_Input for this task_
++++++++++++++++++++

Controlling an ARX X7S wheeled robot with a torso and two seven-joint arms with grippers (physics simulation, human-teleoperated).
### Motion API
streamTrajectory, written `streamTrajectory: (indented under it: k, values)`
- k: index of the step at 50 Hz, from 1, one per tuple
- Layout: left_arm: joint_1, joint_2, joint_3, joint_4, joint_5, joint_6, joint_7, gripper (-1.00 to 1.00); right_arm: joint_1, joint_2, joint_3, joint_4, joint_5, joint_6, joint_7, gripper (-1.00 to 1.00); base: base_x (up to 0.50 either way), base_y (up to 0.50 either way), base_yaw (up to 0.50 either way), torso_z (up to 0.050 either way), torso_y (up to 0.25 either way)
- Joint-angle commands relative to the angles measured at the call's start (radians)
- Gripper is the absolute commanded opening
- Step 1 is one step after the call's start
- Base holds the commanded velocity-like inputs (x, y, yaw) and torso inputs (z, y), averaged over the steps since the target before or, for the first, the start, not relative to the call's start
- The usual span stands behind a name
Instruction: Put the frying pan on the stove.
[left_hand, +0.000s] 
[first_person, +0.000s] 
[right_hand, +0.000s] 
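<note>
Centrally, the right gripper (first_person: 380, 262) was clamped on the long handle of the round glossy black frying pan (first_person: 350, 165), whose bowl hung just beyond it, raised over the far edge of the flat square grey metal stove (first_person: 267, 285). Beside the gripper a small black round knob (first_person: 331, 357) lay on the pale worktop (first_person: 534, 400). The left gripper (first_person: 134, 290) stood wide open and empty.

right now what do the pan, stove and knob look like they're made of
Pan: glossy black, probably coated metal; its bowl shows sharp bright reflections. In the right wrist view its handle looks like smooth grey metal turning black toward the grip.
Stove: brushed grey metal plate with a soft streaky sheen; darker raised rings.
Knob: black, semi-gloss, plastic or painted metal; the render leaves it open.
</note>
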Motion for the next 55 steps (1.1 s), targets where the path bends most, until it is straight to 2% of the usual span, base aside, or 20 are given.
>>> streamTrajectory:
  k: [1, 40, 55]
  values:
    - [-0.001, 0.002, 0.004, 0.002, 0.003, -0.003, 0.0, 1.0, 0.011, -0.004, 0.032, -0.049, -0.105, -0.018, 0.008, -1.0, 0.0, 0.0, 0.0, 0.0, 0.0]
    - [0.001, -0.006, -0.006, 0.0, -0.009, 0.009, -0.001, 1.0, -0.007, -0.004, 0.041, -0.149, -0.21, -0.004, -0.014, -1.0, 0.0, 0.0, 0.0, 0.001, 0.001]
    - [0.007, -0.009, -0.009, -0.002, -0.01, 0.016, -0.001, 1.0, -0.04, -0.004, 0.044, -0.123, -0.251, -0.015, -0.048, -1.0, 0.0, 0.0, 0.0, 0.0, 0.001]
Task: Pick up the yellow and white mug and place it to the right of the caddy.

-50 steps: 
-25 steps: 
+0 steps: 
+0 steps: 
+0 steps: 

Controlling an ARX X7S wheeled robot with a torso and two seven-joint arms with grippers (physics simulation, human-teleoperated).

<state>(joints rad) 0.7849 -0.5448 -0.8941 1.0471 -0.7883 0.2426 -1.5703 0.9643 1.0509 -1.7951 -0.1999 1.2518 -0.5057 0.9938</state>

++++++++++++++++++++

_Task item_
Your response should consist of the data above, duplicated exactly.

_Task solution_
Controlling an ARX X7S wheeled robot with a torso and two seven-joint arms with grippers (physics simulation, human-teleoperated).
### Motion API
streamTrajectory, written `streamTrajectory: (indented under it: k, values)`
- k: index of the step at 50 Hz, from 1, one per tuple
- Layout: left_arm: joint_1, joint_2, joint_3, joint_4, joint_5, joint_6, joint_7, gripper (-1.00 to 1.00); right_arm: joint_1, joint_2, joint_3, joint_4, joint_5, joint_6, joint_7, gripper (-1.00 to 1.00); base: base_x (up to 0.50 either way), base_y (up to 0.50 either way), base_yaw (up to 0.50 either way), torso_z (up to 0.050 either way), torso_y (up to 0.25 either way)
- Joint-angle commands relative to the angles measured at the call's start (radians)
- Gripper is the absolute commanded opening
- Step 1 is one step after the call's start
- Base holds the commanded velocity-like inputs (x, y, yaw) and torso inputs (z, y), averaged over the steps since the target before or, for the first, the start, not relative to the call's start
- The usual span stands behind a name
Instruction: Put the frying pan on the stove.
[left_hand, +0.000s] 
[first_person, +0.000s] 
[right_hand, +0.000s] 
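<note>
Centrally, the right gripper (first_person: 380, 262) was clamped on the long handle of the round glossy black frying pan (first_person: 350, 165), whose bowl hung just beyond it, raised over the far edge of the flat square grey metal stove (first_person: 267, 285). Beside the gripper a small black round knob (first_person: 331, 357) lay on the pale worktop (first_person: 534, 400). The left gripper (first_person: 134, 290) stood wide open and empty.

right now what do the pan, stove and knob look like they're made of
Pan: glossy black, probably coated metal; its bowl shows sharp bright reflections. In the right wrist view its handle looks like smooth grey metal turning black toward the grip.
Stove: brushed grey metal plate with a soft streaky sheen; darker raised rings.
Knob: black, semi-gloss, plastic or painted metal; the render leaves it open.
</note>
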Motion for the next 55 steps (1.1 s), targets where the path bends most, until it is straight to 2% of the usual span, base aside, or 20 are given.
>>> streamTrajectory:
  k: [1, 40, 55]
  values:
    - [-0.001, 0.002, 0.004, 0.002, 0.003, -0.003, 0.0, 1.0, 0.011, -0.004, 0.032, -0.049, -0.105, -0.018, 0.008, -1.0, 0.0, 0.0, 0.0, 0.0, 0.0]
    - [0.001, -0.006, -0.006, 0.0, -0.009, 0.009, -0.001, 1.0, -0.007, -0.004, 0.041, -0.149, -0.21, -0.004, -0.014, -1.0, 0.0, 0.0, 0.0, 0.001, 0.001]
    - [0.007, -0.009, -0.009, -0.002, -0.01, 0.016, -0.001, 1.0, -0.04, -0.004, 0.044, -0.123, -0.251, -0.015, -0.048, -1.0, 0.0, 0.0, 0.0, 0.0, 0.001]
Task: Pick up the yellow and white mug and place it to the right of the caddy.

-50 steps: 
-25 steps: 
+0 steps: 
+0 steps: 
+0 steps: 

Controlling an ARX X7S wheeled robot with a torso and two seven-joint arms with grippers (physics simulation, human-teleoperated).

<state>(joints rad) 0.7849 -0.5448 -0.8941 1.0471 -0.7883 0.2426 -1.5703 0.9643 1.0509 -1.7951 -0.1999 1.2518 -0.5057 0.9938</state>

The output is complete as shown.